空想お散歩紀行 悪魔憑きカウンセラー
人は、思っている以上に自分で自分のことは分かっていない。
「ありがとうございました。とてもスッキリしました」
「いえいえ、これからも無駄に溜め込みすぎないようにね」
女子高生と見られる女の子がお礼を言って部屋を出ていく。後に残されたのは白のセーターに短髪の黒髪、黒縁のメガネを掛けた、いい意味ではスッキリと清潔感があると言えるが、悪い意味ではこれといった特徴のない、ぱっとしない雰囲気の持ち主だった。しかし、「ぐへへッ。やっぱりあんな大人しそうなのに限って、いいモン持ってんだよなあ」
下卑た声が部屋に響く。部屋には男しかいない。そう、人間はその男しかいない。
突然、男の肩の辺りから黒い塊、一見するとコウモリのようにも見えるが微妙に違う、何か生き物のようなものが飛び出してきた。
「なかなか良かったぜえ。今の女。また来てくれねえかな」
「僕としては、そんなことはない方がいいんだけどね」
男は特に取り乱すこともなく、「そいつ」と会話を交わす。もう男にとってはこれが日常だからだ。
「そいつ」はある日突然男の前に現れ、憑りついた。なんでも、そいつは悪魔の一種で、自分の王の復活を目指しているんだとか。そしてそのために必要なのが、人間の負のエネルギー。怒りとか悲しみとかだ。そのエネルギー収集の協力を男に願い出た。
そして、半ば強制的に契約をさせられたわけだが、男は代わりにそいつから力を与えられた。それが、
「本音」を見抜き、それを引き出す力だった。
なぜその男が選ばれたのかというと、彼は心理カウンセラーだったからだ。
「やっぱお前を相棒にして正解だったぜ。ここにいるだけで、次から次へとエサがやってくる」
「そういう言い方はしないでくれ」
男は呆れたように、肩のそいつに文句を言う。
だが、言っていることは全くの外れではない。ここには毎日のように心に重い鎖を付けた人たちがやってくる。
先ほどの女子高生もそうだ。学校や家庭での人間関係に悩んでいた。彼女は話しただけでとても優しい人物だと分かった。でもそれだけに自分よりも他人を優先して、自分の想いを押し殺してきた。さらにそれを自分が力不足だからと自分のせいにしていた。
だから彼は、彼女の「本音」を引きずり出した。

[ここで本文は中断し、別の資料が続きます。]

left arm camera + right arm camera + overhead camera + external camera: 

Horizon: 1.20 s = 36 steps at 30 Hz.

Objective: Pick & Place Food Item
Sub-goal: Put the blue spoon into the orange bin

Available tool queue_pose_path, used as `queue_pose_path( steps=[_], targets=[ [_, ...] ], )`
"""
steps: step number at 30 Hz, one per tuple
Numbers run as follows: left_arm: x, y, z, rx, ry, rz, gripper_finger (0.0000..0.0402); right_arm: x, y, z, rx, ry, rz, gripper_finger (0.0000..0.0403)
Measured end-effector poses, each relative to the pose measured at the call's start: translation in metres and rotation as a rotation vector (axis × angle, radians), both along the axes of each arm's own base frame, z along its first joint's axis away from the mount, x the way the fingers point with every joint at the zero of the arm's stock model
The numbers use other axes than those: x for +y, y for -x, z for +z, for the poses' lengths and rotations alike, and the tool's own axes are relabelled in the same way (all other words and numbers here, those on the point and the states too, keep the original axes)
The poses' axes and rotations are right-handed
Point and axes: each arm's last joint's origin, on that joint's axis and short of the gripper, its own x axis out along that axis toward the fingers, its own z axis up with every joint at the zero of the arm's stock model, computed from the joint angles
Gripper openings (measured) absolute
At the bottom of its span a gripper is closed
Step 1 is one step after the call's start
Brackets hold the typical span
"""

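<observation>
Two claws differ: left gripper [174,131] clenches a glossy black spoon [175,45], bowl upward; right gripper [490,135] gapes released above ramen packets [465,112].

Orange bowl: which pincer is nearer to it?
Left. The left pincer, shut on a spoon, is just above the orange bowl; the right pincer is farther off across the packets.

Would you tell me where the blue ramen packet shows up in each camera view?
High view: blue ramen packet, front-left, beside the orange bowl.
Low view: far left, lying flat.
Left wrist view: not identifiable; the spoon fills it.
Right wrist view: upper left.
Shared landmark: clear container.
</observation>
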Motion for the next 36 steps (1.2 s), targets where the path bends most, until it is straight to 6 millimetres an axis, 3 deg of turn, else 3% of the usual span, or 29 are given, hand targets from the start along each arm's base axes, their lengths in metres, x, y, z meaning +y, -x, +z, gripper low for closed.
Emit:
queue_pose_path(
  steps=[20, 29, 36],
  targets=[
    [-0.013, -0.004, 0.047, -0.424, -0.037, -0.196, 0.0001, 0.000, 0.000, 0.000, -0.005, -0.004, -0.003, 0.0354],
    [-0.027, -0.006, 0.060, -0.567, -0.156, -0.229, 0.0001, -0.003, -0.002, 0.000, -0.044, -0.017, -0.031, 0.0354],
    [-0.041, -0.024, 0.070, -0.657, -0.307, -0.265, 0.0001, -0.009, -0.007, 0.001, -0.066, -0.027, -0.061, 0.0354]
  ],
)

そうしたら、出るわ出るわ、今まで押さえつけてきた怒りや悲しみ、自分に対するもの、他人に対するもの全てが。人は心に鎖を付ける時、得てして周りに原因があると考えがちだがそうではない。自分で自分に鎖を付けるのだ。今回、彼がしたのはそれを外す手伝いをしただけで、外したのは彼女自身だ。それを外した時の彼女から出てきたのはまさに彼女自身の魂の叫びだったというわけだ。

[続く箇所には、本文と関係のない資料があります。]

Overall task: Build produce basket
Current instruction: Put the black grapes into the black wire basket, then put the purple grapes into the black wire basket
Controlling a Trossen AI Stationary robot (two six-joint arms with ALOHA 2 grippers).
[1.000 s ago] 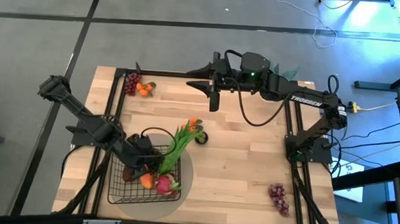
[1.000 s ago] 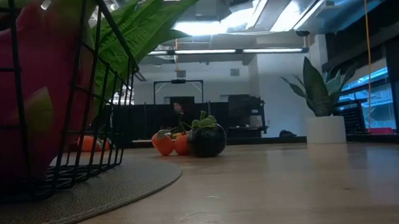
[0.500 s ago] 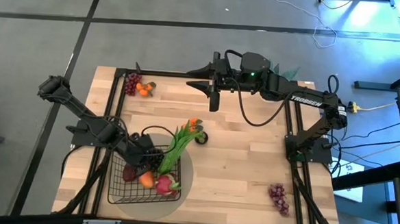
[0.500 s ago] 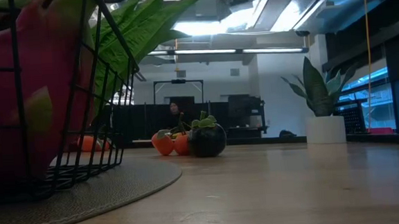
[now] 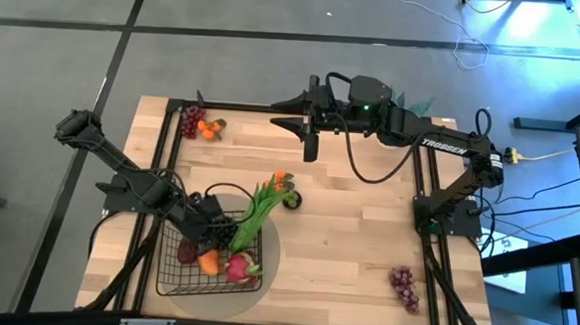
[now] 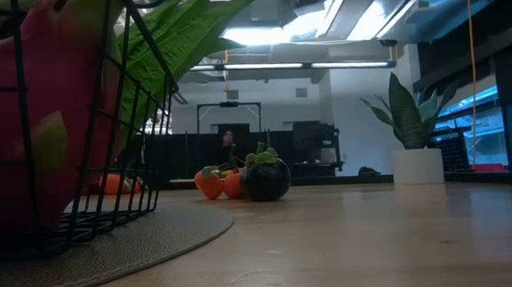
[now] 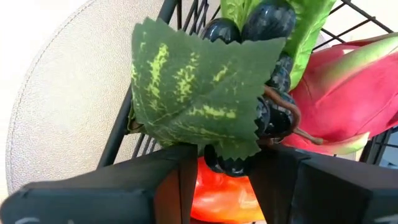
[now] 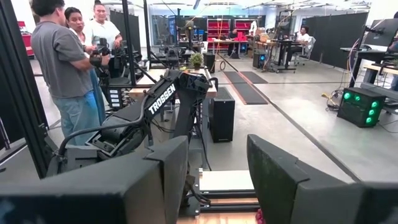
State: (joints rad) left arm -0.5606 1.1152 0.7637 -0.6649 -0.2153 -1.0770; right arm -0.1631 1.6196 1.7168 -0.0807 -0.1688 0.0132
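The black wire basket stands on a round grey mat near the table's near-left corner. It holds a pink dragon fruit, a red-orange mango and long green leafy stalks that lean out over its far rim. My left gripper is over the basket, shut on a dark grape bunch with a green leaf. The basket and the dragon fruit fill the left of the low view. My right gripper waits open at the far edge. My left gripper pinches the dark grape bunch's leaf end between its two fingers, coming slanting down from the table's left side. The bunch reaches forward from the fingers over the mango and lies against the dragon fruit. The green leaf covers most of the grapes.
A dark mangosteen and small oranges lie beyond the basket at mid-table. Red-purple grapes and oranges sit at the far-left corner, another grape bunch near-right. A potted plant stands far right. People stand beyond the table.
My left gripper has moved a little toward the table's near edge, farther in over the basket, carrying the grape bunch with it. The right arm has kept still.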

毎回この叫びを聞くとき、彼は悲しい気持ちと良かったという気持ちが同時に湧く。
まあ、彼に憑いているそいつは、その瞬間一番うれしそうにケラケラ笑っているのだが。
「なあ、いつも思ってることがあるんだが」
「何だ?」
そいつはめんどくさそうに返事をする。
「この能力なんだが、本音が見える時、こう何て言うか、口から黒いドロっとした物が出てくるのが見えるの、何とかならないのか?」
「仕方ねえだろ。そういうもんじゃん、本音ってやつはよ」
確かに実際そうなのかもしれない。
「ま、気にすんな。それよりもこれからもよろしく頼むぜ。お前は人間の悩みを解消する。俺様は王を復活させるためのエネルギーをちょうだいする。ウィンウィンってやつだ」
実に楽しそうに笑うそいつを横目に、男は次の診察予約を確認する。
彼はその王とやらが復活したらどうなるのかとか、正直よく分からない。
彼が分かるのは人の心の一端が見えるようになったこと。確かにそれはドス黒く、重苦しいものだ。
しかし彼は、自分に憑いたそいつでも気付いていないことを知っている。
人から吐き出された、その黒い塊の最後の最後には、実に美しい光もまた見えているということを。